Q&A: Bryn Jones, Head of Fixed Income, Rathbones
Published 13th October 2021
By Sarah Casey, Portfolio Director, Climate Council
Q. You manage the world’s largest retail ethical bond fund (£2.8b) covering several themes. Can you tell us a bit about the different focuses?
It is an investment fund with an ethical screen, so it has both a negative and positive screen with an ESG overlay within the credit work. Through this, we exclude companies with exposure to certain industries including alcohol, armaments, tobacco, gambling, nuclear, pornography, predatory lending, those detrimental to animal welfare and human rights and those with an environmental or high-carbon impact. In addition to this, we look for specific positive focuses, encompassing environmental, social and governance factors. Within that framework, we manage the fund with big overarching themes that drive investment returns, good credit work and good valuation work. As a result, our focus is not so much on industrial businesses but more on financial business and businesses that have a social impact including social housing, renewables, transport and those which reduce carbon.
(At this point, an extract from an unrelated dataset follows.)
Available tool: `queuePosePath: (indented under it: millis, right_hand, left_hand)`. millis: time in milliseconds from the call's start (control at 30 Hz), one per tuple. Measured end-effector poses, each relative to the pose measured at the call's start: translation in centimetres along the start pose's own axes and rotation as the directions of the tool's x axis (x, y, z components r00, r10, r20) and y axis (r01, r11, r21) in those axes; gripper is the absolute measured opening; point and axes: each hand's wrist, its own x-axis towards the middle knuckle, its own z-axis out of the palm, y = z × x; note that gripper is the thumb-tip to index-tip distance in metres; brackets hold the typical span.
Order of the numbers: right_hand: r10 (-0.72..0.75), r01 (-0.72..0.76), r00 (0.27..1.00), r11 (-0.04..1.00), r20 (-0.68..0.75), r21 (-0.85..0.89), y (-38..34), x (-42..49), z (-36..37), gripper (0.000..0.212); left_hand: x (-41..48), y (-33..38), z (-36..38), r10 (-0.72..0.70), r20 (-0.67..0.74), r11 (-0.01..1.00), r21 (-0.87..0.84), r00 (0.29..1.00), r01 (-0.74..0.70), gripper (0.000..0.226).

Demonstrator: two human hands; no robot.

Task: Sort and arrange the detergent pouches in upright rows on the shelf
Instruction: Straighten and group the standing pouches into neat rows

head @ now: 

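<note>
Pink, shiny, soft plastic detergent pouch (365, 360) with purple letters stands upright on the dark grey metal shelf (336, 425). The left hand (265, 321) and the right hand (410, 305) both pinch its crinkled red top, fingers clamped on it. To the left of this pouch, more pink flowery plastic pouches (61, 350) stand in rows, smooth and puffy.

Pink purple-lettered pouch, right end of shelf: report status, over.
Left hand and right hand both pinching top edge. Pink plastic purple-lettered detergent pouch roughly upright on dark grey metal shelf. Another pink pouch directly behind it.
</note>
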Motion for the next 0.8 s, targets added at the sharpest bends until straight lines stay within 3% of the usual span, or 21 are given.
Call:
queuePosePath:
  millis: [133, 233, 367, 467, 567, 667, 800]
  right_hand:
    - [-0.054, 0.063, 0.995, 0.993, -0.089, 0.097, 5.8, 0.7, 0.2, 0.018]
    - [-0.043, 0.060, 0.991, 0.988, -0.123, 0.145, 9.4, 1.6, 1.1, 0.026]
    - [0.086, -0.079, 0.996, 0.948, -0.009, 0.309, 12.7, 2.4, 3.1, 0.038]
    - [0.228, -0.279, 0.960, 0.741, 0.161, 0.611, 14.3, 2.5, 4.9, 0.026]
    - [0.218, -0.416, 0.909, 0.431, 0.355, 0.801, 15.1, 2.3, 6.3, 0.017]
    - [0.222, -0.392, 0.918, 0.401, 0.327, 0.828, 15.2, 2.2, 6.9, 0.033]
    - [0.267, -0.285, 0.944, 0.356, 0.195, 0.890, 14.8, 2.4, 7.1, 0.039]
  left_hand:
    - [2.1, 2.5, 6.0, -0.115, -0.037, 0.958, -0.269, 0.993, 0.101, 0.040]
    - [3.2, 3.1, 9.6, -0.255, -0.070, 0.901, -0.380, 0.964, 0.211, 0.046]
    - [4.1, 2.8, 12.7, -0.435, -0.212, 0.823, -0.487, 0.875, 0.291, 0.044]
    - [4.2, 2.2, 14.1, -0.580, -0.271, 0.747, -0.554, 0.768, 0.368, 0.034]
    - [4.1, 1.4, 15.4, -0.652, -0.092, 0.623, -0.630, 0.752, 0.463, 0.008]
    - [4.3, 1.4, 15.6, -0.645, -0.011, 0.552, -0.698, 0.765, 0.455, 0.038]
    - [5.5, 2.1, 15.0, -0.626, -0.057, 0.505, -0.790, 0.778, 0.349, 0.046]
To be clear, it is not an impact fund, it is ethical sustainable fund.
Q. How has the Covid-19 pandemic affected the way you invest or perhaps the actual makeup of the portfolio itself?
The make-up of the portfolio didn’t change a lot during the pandemic as the fund was supported through the processes we’d already put in place pre Covid-19. If anything, the digital revolution that has come out of the pandemic – since we haven’t had to commute or travel to meet with clients and have been able to communicate digitally – has resulted in an internal change as myself and the team have been able to see more clients (virtually) in less time and therefore spend more time focusing on the market.
Interestingly, the Covid-19 pandemic saw funds which had a sustainable and ethical focus perform well. Renewables for example performed well during the period and social housing came into focus. Also, things like data centres came into focus. They have been a part of the fund for years but came into play more as behaviours changed, for example more people shopping online. These trends boded well for the fund, given its sustainable and ethical focus.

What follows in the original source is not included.